What needs to be done — Copy the lines exactly. Begin at the first line of the data and stop after the line with "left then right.".
Collected data: Begin
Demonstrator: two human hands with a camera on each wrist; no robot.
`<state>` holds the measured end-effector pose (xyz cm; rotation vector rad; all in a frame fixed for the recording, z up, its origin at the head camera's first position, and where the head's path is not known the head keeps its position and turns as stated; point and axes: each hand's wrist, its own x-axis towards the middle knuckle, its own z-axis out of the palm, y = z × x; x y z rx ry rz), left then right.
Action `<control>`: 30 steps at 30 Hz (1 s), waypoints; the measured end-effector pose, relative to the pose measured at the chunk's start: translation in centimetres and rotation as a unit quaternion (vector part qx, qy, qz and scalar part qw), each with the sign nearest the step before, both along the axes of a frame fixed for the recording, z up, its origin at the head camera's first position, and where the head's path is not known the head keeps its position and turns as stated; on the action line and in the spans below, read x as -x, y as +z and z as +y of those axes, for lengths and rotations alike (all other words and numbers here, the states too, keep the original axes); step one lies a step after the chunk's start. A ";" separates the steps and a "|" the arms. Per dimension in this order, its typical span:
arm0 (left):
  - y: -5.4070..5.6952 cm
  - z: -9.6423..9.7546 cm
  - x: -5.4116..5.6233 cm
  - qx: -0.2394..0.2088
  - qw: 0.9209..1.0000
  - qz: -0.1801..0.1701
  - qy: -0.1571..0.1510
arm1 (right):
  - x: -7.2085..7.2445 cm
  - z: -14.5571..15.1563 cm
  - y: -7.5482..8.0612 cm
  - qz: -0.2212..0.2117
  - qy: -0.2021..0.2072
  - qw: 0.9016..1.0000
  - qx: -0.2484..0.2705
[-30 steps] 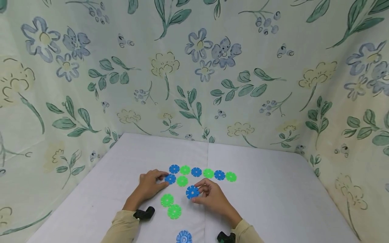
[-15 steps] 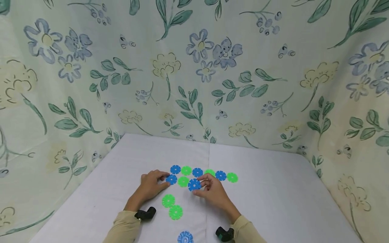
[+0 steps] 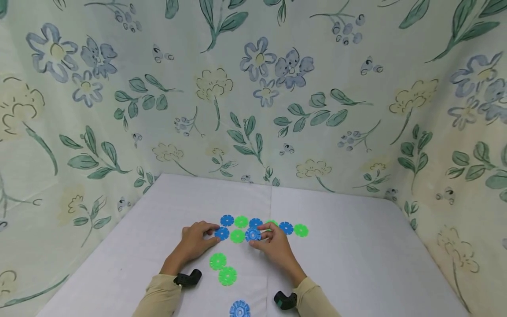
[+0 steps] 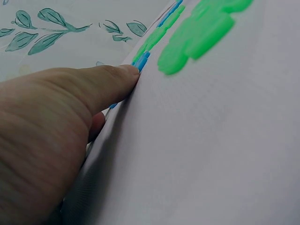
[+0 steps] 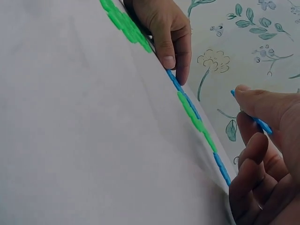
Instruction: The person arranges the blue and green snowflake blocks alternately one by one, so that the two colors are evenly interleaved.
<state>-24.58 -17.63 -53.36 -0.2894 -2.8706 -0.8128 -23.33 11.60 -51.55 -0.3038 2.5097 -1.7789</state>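
Note:
My right hand pinches a blue notched plastic disc between thumb and fingers, at the right end of the short near row. In the right wrist view, this disc is held up off the cloth. Thumb and finger of my left hand pinch the edges of another blue notched disc lying at that row's left end. Between these two lies a green notched disc. The left wrist view has the left thumb at the blue disc's edge.
Behind runs a longer row of alternating blue discs and green discs, one partly covered by my right fingers. Nearer me lie two overlapping green discs and a ringed blue disc. Floral curtain surrounds the white-clothed table.
My right hand has moved the blue disc away from me, up to the green disc in the near row; its ringed face now shows. The left hand has stayed at its disc.

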 end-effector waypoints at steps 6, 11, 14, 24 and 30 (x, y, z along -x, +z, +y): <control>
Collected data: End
Result for this task —
Demonstrator: two human hands with a camera on each wrist; no robot.
`<state>` holds the measured end-effector pose (xyz cm; rotation vector rad; all in a frame fixed for the recording, z up, its origin at the head camera's first position, and where the head's path is not known the head keeps its position and turns as stated; point and axes: each hand's wrist, its own x-axis towards the middle knuckle, its own z-axis out of the palm, y = z × x; x y z rx ry rz), left then right.

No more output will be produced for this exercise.